Valentino Parlato, il comunista cortese che vegliò fino all'ultimo sulla sua creatura
Nato nel 1931, tra i fondatori del Manifesto, è morto ieri a Roma
Nella “banda dei cinque” che nel lontano 1969 fu radiata dal Partito comunista per frazionismo, era il sesto: giovane giornalista e redattore, seguiva in ordine d’importanza Rossana Rossanda, di cui Togliatti diceva che era l’unico uomo della direzione del partito, Luigi Pintor che era già deputato e vicedirettore dell’Unità, Aldo Natoli che era segretario della potente federazione romana, Lucio Magri che era seducente e parlava di medi ceti esibendo vezzose affinità con l’inglese. E Luciana Castellina che era la più bella comunista d’occidente e si sa che la bellezza è una qualità dell’intelletto.
Ma quello con cui andare a cena senza illanguidirsi d’amore o farsi venire una crisi di faziosità politica era Valentino Parlato. Leggero, ironico, mai noioso, uno che non se la menava e nulla faceva cadere dall’alto. E poi amava sconsideratamente bacco, tabacco e venere.
Era cortese. Se lo incontravi vestito di lino bianco e ti scappava uno stupidissimo “Oh Valentino ma sei vestito come le brocche del biancospino”, incurvava un po’ la schiena, ruotava la testa e sorridendo se ne usciva con “beh va beh”, come a dire non tu, non questo.
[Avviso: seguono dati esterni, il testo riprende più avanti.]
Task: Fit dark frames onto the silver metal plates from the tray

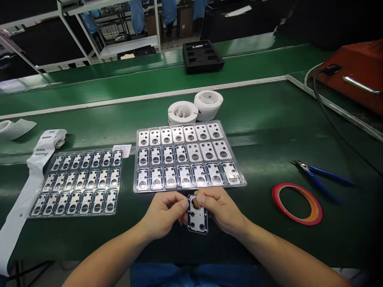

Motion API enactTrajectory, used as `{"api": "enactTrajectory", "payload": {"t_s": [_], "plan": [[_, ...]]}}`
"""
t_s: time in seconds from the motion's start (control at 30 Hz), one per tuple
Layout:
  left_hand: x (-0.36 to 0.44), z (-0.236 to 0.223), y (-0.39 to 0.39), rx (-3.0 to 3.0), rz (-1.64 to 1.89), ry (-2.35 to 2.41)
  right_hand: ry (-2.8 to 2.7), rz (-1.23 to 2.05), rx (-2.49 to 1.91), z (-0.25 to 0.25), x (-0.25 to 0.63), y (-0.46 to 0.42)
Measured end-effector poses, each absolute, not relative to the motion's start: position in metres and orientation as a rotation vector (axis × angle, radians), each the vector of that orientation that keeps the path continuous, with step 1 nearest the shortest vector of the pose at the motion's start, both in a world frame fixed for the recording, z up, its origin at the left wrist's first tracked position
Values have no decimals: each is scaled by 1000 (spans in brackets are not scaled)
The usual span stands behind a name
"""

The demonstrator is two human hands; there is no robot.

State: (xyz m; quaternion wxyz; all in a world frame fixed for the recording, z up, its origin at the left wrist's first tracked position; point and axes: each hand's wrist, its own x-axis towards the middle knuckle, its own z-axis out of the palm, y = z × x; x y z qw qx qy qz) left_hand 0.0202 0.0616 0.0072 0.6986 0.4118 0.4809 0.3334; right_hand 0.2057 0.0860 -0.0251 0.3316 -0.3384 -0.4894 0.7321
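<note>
left hand [166, 213], right hand [221, 207]: pinching plate [197, 220] | plate's upper right corner: covered | white strip [24, 199]: cut off, left edge

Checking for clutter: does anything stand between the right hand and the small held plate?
Nothing visible does: the right hand touches the small plate near its upper end, while the left hand holds its left edge.

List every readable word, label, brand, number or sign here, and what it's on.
No text reads clearly.
Small white rectangular paper note: handwritten, too small and blurred to read.
Long ring-marked white label strip: no legible words.
Held rectangular silver plate with dark border: no readable text.
</note>
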Motion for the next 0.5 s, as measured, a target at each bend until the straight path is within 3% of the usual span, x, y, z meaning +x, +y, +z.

Era cortese al punto che ogni interlocutore ne ricavava l’impressione di trovarsi di fronte a una porta aperta, a una disponibilità illimitata all’ascolto e al dialogo. Così potevano anche nascere malintesi. Ci furono gruppuscoli un po’ coglioni che si baloccarono con l’idea di unirsi a loro che venivano da lontano, avevano già una rivista e si accingevano a lanciare un quotidiano. Solo che volevano contarsi, presentarsi alle elezioni, spostare a sinistra il Pci, programma più che vasto, insulso. Ne risultarono infatti partiti scomparsi in un pomeriggio.
Con coerenza rigida e fedeltà all’impegno preso più di quarant’anni prima, il Manifesto è stato quotidiano comunista e giornale partito e ha formato generazioni di militanti, ha aiutato a ordire, tessere, fondare e rifondare, una lunga alternanza di entusiasmi e depressioni, il suo gruppo dirigente sempre affetto dalla dipendenza psicologica prima ancora che politica dalla casa madre. Parlato è quello che l’ha sentita di meno e ha resistito più a lungo, ultimo della vecchia guardia a vegliare sulla creatura. Per quattro volte direttore e innumerevoli salvatore, riuscendo a rimpinguare casse disperatamente vuote e raddrizzare conti che condannavano senza appello. E’ stato cauzione morale presso abbonati e sottoscrittori e procacciatore di fondi presso banchieri, da Cuccia a Geronzi a Abete, di cui era frequentatore abituale e disinteressato. Insomma esercitava il ricatto sentimentale, anche lui era un rompicoglioni come Marco Pannella, ma delicato.
E mai ci saremmo immaginati che il suo ultimo atto politico potesse essere il voto per la sindaca Raggi.